Luego, en las tertulias, arengamos contra los explotadores, contra los que creemos que no valoran nuestro trabajo, contra los que nos exprimen hasta la última gota de un sudor menos agotador que el que supone estar constantemente luchando contra la intemperie.

Esto me hace recordar la letra de un fandango: "Qué culpa tiene el tomate de estar tranquilo en su mata si llega un tío malaje y lo mete en una lata".

Hace años, cuando los quehaceres agrícolas no estaban mecanizados, era un gusto visitar las eras, las parvas, los trillos girando una y otra vez sobre los cereales para extraer su grano y convertirlos en bálago.

Había cantos de siega, como los había de vendimia.

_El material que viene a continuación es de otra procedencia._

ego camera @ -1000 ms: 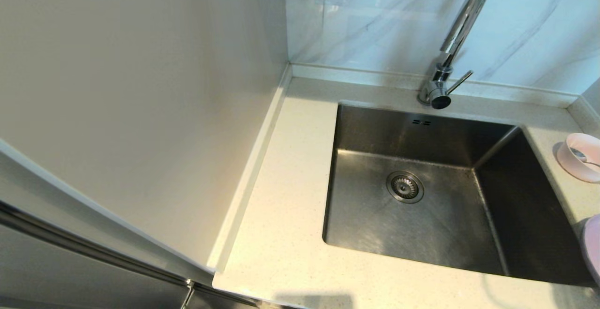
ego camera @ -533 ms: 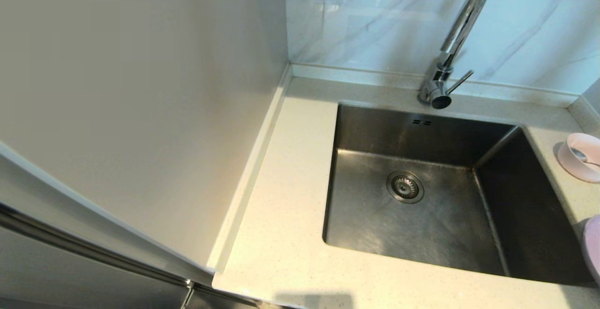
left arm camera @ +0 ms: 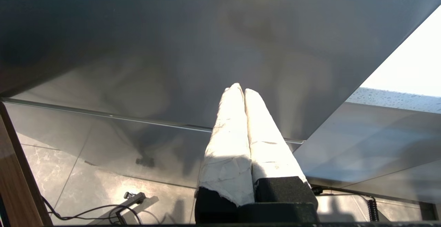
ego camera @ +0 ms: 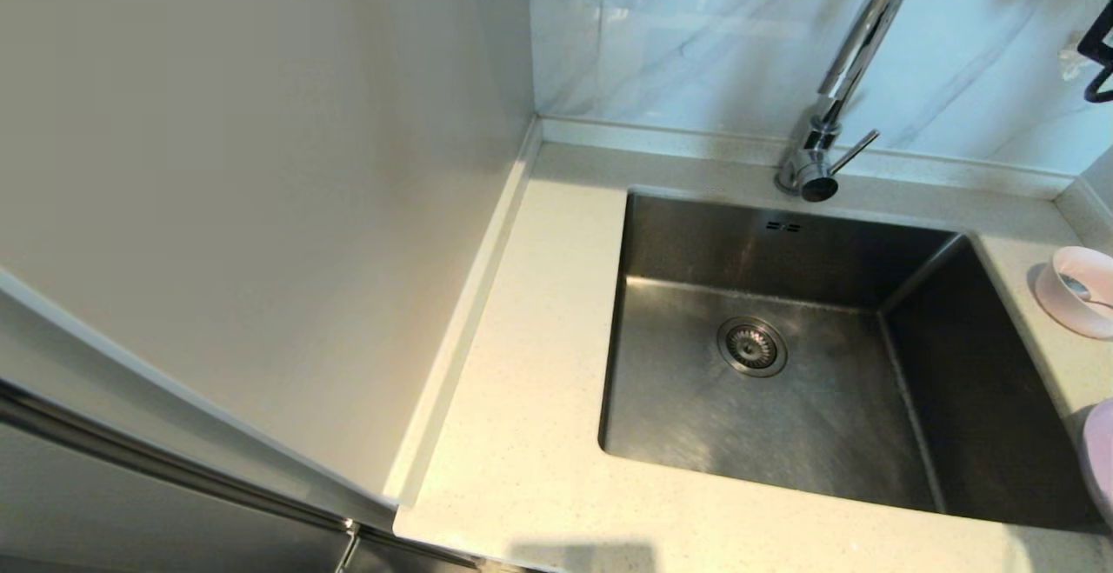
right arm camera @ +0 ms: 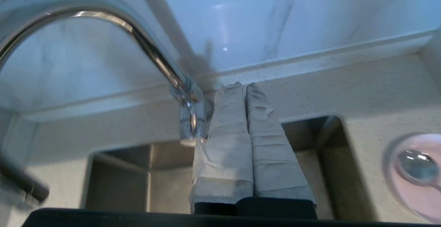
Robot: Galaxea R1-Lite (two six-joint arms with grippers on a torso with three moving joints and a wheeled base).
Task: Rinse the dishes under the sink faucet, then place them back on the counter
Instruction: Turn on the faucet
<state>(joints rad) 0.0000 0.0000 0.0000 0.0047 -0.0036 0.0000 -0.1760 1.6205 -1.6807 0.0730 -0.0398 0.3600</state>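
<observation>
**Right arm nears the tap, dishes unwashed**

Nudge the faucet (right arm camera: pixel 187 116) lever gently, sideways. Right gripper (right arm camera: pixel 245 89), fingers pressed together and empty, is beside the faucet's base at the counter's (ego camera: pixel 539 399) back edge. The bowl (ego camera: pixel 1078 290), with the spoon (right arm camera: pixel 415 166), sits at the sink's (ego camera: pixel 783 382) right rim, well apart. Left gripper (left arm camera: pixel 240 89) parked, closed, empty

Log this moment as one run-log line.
right end effector: shut, empty, near chrome gooseneck faucet | pale-pink bowl: on counter | steel sink: empty
</observation>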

El calendario que marcaba las tareas agrícolas tenía sus rituales e incluso sus patronos a los que se les veneraba como garantes de que la naturaleza sería benevolente para sus cultivos.

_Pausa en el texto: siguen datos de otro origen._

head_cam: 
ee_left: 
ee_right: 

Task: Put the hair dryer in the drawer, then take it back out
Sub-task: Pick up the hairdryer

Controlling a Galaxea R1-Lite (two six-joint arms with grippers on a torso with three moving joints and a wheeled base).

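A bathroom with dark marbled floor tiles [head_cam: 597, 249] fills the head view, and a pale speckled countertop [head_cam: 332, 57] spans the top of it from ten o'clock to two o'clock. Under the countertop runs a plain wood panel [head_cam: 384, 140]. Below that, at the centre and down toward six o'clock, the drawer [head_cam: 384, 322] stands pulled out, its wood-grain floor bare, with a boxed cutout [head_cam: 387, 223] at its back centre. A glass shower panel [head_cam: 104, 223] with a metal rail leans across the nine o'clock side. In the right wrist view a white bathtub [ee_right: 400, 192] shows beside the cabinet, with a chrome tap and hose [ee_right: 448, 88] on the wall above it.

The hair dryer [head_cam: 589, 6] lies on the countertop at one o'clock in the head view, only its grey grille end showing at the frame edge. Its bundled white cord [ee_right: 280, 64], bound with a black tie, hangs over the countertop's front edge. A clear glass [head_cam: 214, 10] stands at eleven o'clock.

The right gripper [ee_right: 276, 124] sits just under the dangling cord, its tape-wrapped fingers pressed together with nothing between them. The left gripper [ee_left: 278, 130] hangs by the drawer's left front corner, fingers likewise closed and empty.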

Tristeza da ahora caminar por las rastrojeras abandonadas, los campos convertido en eriales y las huertas huérfanas de esa mano que las mantenía floridas.

Pero llega el jueves y las plazas se llenan con un festival de colores: el verde fresco, luminoso, del brócoli. Me fascina la disposición geométrica y exacta de sus cabezas florales. Las riestras de ajos, el Allium, la planta que quema, de los celtas, lo mismo que las cebollas, panzudas, robustas, envueltas en sus túnicas apergaminadas blancas o rojas.

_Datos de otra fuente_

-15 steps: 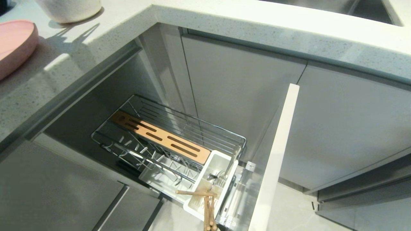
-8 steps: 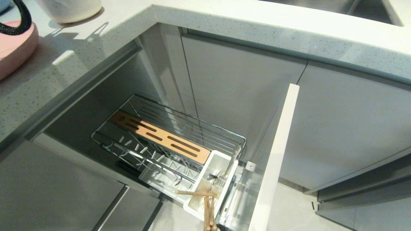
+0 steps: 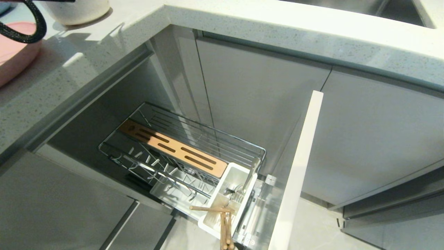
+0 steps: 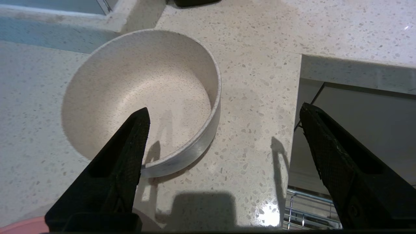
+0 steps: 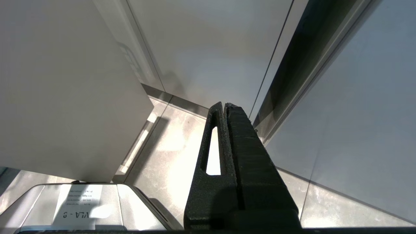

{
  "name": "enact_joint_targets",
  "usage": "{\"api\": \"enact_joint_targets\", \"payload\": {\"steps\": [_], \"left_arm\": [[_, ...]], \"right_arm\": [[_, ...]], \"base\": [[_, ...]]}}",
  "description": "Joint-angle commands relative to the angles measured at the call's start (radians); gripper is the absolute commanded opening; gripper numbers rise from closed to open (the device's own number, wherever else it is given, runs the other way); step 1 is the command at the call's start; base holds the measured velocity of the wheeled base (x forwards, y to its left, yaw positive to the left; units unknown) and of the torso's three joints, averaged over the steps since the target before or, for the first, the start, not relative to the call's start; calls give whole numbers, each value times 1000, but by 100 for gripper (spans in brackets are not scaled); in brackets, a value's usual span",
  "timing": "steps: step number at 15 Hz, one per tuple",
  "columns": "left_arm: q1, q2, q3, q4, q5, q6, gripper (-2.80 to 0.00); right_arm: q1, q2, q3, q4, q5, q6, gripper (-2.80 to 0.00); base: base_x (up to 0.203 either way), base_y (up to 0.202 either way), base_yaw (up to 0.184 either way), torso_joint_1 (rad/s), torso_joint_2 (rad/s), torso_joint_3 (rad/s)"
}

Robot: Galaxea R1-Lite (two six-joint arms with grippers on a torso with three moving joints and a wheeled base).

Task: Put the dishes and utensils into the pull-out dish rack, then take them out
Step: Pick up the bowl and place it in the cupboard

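Left gripper (image 4: 224, 110) agape over bowl (image 4: 143, 97) (empty)

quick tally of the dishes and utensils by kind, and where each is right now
Plates: 1, pink plate on the counter
Bowls: 1, cream bowl on the counter
Chopsticks: 1 pair in the white cutlery tub
Spoons: 1, metal spoon in the tub
Total: 4
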Motion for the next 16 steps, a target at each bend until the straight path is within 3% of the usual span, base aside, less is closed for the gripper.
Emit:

El orégano, las matas de guindillas rojas, el laurel, árbol simbólico y preferido en astrología. Existe un dicho antiguo de que "el que planta un laurel nunca lo verá crecer", aludiendo al lento crecimiento de la planta.

Según la mitología, el laurel es la transformación de la ninfa Dafne que al ser perseguida por Apolo fue salvada por su padre, el río Peneo, transformándola en Laurel. Cuenta Plinio que jamás casa, en cuyo huerto hubiese plantados laureles, fue alcanzada por los rayos.

Y así, como si de un jardín se tratara recorremos la plaza mayor o la del grano. Nos detenemos ante el bullicio de las frutas olvidándonos que todo ello es como es y está donde está porque unas manos encallecidas los han cosechado y protegido para ofrecérnoslo.

Luego llegamos nosotros y ponemos en marcha la estrategia del regateo.

¿Cómo tasamos tanto sudor y tanto anhelo?

Esto me recuerda un viejo cuento cuyo final podría ser: usted se lleva barato mi trabajo, yo me quedo con mis sueños.

"La cebolla es escarcha/ cerrada y pobre:/ escarcha de tus días/ y de mis noches./ Hambre y cebolla:/ hielo negro y escarcha grande y redonda". Cantaba Miguel Hernández.